BEGIN

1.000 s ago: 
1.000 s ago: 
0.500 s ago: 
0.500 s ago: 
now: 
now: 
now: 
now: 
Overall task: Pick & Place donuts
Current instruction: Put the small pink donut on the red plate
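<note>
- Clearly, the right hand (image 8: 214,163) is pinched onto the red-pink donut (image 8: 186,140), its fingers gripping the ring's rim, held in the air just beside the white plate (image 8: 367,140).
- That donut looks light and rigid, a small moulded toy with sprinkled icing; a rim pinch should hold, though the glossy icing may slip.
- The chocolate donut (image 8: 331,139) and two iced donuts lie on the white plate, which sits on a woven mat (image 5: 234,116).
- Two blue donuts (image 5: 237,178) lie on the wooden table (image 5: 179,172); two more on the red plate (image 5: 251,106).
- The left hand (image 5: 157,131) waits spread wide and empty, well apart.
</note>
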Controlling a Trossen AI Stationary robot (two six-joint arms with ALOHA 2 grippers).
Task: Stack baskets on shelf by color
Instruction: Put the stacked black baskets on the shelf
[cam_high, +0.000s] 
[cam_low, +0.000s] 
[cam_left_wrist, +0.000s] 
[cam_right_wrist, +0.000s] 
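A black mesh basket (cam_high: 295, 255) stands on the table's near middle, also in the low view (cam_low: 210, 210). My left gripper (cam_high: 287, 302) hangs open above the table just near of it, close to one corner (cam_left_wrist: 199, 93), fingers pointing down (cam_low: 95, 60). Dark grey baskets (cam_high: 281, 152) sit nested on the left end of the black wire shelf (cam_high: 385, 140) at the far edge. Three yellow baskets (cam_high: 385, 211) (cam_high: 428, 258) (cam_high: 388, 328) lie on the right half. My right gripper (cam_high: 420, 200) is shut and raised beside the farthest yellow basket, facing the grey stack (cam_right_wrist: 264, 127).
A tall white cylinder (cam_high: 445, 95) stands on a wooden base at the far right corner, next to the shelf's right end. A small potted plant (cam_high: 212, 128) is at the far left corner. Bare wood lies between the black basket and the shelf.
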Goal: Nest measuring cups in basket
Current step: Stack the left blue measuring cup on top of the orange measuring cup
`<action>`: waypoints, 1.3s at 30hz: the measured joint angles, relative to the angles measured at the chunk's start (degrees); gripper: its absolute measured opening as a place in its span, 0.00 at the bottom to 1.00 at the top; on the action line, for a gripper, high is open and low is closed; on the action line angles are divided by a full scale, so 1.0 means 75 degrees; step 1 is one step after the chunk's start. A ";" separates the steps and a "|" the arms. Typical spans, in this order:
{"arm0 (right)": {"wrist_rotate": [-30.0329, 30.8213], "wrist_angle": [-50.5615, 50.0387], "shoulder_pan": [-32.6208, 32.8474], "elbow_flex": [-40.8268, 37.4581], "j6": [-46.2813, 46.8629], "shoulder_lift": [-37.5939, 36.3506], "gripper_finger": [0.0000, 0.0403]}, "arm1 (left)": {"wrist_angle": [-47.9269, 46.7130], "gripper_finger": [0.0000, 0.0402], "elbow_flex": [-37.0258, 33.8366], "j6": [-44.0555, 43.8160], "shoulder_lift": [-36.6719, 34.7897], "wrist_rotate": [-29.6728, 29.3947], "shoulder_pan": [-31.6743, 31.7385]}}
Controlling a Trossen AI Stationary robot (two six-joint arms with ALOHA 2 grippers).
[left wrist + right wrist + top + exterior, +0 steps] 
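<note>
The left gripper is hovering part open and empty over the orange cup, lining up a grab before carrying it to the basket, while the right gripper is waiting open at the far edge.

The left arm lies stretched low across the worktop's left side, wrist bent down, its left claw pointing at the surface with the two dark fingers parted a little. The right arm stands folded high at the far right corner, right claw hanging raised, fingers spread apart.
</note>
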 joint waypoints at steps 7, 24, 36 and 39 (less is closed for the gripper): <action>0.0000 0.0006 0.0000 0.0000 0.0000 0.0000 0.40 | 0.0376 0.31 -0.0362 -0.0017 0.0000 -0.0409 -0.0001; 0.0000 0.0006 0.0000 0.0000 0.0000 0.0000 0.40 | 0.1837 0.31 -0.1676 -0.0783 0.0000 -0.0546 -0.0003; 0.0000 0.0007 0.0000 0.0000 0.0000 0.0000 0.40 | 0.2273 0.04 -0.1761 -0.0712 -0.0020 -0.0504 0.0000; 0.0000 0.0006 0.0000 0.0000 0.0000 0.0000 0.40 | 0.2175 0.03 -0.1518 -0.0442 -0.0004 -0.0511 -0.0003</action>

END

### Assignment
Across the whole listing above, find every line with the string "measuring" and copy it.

### Reply
Goal: Nest measuring cups in basket
Current step: Stack the left blue measuring cup on top of the orange measuring cup

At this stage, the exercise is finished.